Data are distributed in machine-readable formats such as CIF (Crystallographic Information File), which aligns with standards from International Union of Crystallography, as well as derived JSON and XML exports for integration with tools like VESTA, Mercury (CCDC), and PyMOL. Programmatic access is available through RESTful APIs compatible with workflows in Jupyter, MATLAB, and RStudio, and command-line utilities support batch retrieval for high-throughput screening used by groups at Harvard University and California Institute of Technology. Visualization and analysis pipelines connect with simulation codes including VASP, Quantum ESPRESSO, and LAMMPS for density functional theory and molecular dynamics studies.
Curation combines automated validation routines with manual review by experts from institutions such as University College London, University of Tokyo, and ETH Zurich. Automated checks compare reported space groups against symmetry operations in Bilbao Crystallographic Server and validate chemical connectivity against reference chemistry from PubChem and Cambridge Structural Database heuristics. Source records originate from publisher deposits to journals like CrystEngComm and institutional submissions from centers such as Paul Scherrer Institute and National Institute of Standards and Technology. Errata and revised coordinates are tracked via CrossMark-like identifiers and linked to revision histories managed with provenance tools used by DataCite.

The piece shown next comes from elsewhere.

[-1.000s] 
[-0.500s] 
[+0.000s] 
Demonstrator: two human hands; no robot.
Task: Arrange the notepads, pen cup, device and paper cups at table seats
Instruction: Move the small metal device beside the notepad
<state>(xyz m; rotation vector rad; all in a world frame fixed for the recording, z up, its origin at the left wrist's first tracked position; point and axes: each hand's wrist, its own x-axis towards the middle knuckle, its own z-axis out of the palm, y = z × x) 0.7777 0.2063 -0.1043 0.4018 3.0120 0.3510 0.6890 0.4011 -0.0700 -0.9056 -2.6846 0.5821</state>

The repository adopts open licensing practices compatible with open-data mandates of funders such as European Research Council and Wellcome Trust, and supports redistribution under licenses analogous to Creative Commons terms where permitted by publishers like Elsevier, Springer Nature, and Wiley. Depositors are encouraged to assert rights and provenance, with metadata noting publisher embargoes or copyright statements from outlets including Royal Society of Chemistry and American Chemical Society. The project liaises with institutional repositories at University of California and consortia such as SPARC to align policies on long-term preservation and permissible reuse.
Governance relies on an international advisory board with representatives from universities, national laboratories, and societies such as International Union of Crystallography and European Crystallographic Association. Community activities include workshops at conferences like American Crystallographic Association meetings, tutorials at Gordon Research Conferences, and collaborative grants with initiatives such as Materials Genome Initiative. Partnerships extend to software developers at The Cambridge Crystallographic Data Centre and standards organizations including OpenAIRE to foster interoperability, reproducibility, and broader adoption among materials and chemical research communities.